Handphone Ina berdering.

Ia mengeluarkan handphone yang berada di ransel sebelah mejanya. Sebuah notifikasi dari grup Nine. Aneh, bukankah data nya sudah dimatikan sehingga seharusnya tidak terhubung dengan internet?

Sebelum membuka media sosial, Ina memeriksa sisa penggunaan datanya. Apa jangan-jangan selama perjalanan tombol penggunaan datanya tersentuh?

Ina menekan info mobile data,

Warkomsel 100 GB paket Bonjour unlimited.

???

Ina memeriksa setiap huruf yang ia baca.
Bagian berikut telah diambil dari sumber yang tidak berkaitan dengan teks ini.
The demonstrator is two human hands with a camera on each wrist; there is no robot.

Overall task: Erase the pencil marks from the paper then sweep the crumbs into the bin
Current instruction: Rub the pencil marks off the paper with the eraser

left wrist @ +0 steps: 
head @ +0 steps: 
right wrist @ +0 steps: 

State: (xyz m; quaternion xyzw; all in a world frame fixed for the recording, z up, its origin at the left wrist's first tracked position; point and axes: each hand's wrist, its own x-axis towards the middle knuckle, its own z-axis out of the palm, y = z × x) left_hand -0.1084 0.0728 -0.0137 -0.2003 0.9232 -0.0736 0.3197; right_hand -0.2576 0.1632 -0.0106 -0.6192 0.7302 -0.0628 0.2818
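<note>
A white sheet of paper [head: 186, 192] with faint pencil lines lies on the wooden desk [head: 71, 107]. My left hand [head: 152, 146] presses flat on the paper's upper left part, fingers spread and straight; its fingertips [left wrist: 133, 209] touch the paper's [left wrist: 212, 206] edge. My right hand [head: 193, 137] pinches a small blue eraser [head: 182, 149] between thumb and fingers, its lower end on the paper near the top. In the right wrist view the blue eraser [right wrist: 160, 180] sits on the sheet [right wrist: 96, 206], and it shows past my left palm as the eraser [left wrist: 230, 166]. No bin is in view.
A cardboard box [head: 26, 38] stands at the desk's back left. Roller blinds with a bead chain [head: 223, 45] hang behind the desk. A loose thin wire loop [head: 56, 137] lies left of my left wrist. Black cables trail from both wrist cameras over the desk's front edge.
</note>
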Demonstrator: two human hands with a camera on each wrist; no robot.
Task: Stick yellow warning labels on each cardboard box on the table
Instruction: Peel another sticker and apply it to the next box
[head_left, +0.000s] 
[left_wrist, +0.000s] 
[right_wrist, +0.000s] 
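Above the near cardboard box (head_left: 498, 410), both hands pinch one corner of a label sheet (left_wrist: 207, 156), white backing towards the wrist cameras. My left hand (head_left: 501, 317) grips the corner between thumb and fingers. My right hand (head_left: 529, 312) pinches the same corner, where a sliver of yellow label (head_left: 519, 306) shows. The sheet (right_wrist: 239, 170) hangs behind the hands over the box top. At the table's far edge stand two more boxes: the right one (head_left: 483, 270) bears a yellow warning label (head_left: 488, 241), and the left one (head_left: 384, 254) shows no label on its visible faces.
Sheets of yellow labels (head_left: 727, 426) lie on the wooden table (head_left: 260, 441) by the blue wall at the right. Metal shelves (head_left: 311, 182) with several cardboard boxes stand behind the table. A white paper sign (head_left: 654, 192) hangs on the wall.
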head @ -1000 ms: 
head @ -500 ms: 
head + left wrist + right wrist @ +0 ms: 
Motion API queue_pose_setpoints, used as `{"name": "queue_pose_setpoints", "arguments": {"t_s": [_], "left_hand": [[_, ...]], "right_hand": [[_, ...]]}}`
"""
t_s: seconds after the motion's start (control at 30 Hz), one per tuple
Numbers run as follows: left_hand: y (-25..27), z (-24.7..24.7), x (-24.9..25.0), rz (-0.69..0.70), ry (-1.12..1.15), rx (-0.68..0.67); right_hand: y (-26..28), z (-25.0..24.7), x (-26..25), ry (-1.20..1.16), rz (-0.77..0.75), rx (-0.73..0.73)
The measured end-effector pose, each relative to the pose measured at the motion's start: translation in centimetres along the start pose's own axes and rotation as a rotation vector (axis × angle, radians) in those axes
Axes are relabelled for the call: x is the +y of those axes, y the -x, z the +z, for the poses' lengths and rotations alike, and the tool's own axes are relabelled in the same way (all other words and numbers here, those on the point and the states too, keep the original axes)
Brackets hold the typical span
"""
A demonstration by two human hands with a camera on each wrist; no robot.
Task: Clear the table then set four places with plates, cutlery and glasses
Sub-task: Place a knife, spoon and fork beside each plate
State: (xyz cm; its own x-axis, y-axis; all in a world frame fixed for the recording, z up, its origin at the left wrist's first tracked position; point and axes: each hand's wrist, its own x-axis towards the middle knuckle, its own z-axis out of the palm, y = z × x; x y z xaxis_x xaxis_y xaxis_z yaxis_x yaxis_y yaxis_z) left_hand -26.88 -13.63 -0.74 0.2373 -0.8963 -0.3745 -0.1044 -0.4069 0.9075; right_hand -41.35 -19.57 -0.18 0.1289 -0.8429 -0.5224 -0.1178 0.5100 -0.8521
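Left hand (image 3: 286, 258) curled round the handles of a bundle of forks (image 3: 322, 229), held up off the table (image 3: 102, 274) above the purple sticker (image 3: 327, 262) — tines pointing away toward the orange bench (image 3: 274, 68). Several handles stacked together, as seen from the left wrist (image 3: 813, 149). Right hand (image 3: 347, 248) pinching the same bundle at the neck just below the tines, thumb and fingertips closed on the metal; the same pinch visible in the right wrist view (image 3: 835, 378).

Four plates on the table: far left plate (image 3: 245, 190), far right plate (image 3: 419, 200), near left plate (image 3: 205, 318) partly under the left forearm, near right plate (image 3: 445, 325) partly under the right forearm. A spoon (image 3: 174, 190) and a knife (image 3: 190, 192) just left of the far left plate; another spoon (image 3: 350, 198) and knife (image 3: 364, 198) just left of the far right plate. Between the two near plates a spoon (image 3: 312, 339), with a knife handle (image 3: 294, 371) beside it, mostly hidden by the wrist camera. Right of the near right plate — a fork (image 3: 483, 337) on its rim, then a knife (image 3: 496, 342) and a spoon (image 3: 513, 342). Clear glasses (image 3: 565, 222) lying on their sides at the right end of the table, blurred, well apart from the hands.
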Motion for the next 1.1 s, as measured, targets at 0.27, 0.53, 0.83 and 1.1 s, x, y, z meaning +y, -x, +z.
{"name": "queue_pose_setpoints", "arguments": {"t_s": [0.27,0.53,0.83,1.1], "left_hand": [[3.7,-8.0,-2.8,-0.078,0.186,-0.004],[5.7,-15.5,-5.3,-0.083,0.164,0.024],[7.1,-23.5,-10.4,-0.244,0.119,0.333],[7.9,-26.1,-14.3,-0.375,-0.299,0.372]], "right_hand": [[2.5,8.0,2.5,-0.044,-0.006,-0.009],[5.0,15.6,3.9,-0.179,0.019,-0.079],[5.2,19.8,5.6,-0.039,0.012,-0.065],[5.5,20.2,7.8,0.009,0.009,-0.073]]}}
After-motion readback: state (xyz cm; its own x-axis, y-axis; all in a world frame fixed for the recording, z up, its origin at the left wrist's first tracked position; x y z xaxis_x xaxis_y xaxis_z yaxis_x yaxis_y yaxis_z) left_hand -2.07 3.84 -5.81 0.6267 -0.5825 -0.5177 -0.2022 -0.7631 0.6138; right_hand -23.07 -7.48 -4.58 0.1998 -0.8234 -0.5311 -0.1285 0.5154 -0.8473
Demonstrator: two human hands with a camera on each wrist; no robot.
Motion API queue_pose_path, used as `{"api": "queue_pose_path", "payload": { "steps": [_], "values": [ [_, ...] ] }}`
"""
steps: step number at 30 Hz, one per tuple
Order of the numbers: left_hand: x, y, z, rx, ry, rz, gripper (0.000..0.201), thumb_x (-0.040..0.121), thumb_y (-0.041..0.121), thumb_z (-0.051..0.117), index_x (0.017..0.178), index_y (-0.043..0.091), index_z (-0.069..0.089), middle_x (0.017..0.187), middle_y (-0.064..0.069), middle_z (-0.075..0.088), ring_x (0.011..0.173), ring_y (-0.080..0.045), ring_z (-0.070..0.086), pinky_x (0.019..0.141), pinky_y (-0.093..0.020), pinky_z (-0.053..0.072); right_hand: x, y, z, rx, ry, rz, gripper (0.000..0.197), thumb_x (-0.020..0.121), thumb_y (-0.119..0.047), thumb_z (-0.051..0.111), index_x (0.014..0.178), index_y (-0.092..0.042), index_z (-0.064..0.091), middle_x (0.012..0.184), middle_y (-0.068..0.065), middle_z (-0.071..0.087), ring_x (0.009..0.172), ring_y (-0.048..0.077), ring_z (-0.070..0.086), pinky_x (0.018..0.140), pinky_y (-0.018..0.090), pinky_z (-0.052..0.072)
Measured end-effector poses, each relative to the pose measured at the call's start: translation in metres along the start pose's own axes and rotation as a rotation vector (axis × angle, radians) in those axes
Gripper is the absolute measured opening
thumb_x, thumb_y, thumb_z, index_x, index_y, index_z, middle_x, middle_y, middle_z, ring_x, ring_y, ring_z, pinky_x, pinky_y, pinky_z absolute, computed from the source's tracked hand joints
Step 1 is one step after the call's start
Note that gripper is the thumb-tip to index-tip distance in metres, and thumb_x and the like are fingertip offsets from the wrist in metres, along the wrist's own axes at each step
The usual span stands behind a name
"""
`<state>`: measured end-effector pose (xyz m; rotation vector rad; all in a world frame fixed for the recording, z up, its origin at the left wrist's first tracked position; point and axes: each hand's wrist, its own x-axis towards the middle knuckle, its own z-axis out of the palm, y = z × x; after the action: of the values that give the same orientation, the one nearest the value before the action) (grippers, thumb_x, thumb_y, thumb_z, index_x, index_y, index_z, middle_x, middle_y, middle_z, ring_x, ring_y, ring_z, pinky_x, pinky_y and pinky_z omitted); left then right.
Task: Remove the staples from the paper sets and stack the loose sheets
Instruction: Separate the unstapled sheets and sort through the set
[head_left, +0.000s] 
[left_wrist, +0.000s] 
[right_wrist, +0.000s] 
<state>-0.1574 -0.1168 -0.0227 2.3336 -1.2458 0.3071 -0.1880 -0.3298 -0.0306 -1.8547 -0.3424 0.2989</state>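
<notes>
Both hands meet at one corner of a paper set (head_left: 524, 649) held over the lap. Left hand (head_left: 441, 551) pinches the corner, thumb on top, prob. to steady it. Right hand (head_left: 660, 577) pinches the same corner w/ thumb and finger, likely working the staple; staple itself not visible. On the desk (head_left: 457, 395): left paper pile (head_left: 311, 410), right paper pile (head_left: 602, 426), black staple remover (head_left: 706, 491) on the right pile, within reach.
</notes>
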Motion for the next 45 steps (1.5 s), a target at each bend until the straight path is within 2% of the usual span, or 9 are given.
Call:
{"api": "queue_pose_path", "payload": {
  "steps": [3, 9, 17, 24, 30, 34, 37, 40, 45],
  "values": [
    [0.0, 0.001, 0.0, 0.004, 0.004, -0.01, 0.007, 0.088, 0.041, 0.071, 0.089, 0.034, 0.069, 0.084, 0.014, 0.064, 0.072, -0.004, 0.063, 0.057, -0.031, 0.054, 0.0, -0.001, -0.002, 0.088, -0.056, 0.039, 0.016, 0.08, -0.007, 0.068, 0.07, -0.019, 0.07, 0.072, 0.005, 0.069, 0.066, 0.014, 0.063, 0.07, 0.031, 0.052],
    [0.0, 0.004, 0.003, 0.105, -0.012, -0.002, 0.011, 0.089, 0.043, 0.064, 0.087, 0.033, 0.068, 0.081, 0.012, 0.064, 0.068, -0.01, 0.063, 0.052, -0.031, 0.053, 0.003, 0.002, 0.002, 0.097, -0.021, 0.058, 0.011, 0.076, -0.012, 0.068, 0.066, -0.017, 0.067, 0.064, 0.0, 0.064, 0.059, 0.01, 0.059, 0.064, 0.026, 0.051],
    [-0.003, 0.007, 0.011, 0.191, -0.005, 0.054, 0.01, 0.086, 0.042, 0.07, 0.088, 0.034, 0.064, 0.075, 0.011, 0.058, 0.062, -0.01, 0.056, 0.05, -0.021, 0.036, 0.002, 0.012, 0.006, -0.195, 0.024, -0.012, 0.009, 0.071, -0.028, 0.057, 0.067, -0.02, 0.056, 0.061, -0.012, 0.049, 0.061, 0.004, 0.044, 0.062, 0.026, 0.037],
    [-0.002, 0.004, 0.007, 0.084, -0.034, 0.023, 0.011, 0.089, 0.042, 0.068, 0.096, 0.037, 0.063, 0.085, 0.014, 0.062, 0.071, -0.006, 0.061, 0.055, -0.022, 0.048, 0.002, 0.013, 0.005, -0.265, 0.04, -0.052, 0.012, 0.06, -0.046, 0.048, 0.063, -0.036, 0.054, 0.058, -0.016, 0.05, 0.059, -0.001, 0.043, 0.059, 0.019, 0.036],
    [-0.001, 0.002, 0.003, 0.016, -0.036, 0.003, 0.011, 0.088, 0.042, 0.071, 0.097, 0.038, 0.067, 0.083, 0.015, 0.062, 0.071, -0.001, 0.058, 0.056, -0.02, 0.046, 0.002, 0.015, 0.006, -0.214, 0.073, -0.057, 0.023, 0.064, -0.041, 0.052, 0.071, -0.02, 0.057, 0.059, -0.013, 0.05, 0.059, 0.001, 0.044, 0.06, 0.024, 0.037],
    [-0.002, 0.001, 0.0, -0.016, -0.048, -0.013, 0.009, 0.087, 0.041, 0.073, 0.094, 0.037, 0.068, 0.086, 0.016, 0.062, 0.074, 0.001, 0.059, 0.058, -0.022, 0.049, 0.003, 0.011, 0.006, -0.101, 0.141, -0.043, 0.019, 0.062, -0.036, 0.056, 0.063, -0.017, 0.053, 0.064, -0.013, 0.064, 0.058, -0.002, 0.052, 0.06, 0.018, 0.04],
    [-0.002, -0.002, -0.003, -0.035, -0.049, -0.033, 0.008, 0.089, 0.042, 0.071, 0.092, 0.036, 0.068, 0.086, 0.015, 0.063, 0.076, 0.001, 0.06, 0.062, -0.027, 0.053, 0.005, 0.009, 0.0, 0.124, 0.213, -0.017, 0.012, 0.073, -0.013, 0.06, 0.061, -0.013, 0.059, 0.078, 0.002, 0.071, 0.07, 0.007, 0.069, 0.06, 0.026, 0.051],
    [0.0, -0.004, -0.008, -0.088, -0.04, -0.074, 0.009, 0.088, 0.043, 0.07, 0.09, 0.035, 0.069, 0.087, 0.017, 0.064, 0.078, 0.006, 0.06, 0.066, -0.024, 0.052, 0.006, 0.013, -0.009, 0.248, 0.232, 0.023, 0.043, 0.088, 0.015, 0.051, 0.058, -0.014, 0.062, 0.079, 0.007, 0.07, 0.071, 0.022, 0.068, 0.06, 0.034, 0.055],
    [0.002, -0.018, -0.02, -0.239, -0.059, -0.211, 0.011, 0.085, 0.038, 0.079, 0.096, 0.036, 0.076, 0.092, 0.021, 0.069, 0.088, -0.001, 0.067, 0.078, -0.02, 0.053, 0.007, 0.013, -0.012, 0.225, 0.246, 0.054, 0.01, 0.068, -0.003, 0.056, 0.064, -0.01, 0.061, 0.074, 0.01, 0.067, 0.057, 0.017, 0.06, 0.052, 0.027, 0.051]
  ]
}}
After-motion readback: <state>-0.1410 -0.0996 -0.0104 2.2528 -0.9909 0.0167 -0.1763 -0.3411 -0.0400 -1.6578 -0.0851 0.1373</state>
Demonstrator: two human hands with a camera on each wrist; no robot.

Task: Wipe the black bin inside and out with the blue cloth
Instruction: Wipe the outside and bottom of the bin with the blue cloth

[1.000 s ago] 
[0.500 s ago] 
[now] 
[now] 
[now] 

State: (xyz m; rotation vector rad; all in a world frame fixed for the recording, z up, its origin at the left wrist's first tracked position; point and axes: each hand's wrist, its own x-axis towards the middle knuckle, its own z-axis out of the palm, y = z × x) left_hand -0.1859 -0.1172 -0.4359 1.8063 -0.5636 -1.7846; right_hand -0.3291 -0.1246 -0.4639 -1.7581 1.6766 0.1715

Selanjutnya ia memeriksa keadaan fisik handphonenya, memeriksa aplikasi yang ada dan isi file-file atau folder yang ada.

Benar kok, ini handphonenya. Ina kira tertukar atau bagaimana. Ia tidak ingat membeli paket data sebesar itu serta berlangganan sebuah server unlimited.

Tidak, tidak, yang paling penting adalah, warkomsel??? Bukannya itu penyedia jasa pulsa dan internet yang harganya mahal daripada penyedia lainnya? Namun jaringan yang disediakan memang bagus dan lebih cepat.

Selama ini Ina memakai Sharpfrend dan paket yang ia beli pun hanya 2 GB sebulan tanpa berlangganan.

Terakhir Ina memeriksa nomor handphonenya, kalau ia ganti server seharusnya nomornya berubah juga.

08.....7...1...

Ina membacanya dalam hati dan mengulang dari awal.

Kok sama?? Kok bisa?

Malam itu, Ina tidak bisa tidur kedua kalinya. Apa memang tertukar? Atau jangan jangan ada seseorang yang mengganti dan mengisikan? Tapi bagaimana bisa, handphonenya terpasang lockscreen berupa pin yang hanya ia ketahui kuncinya.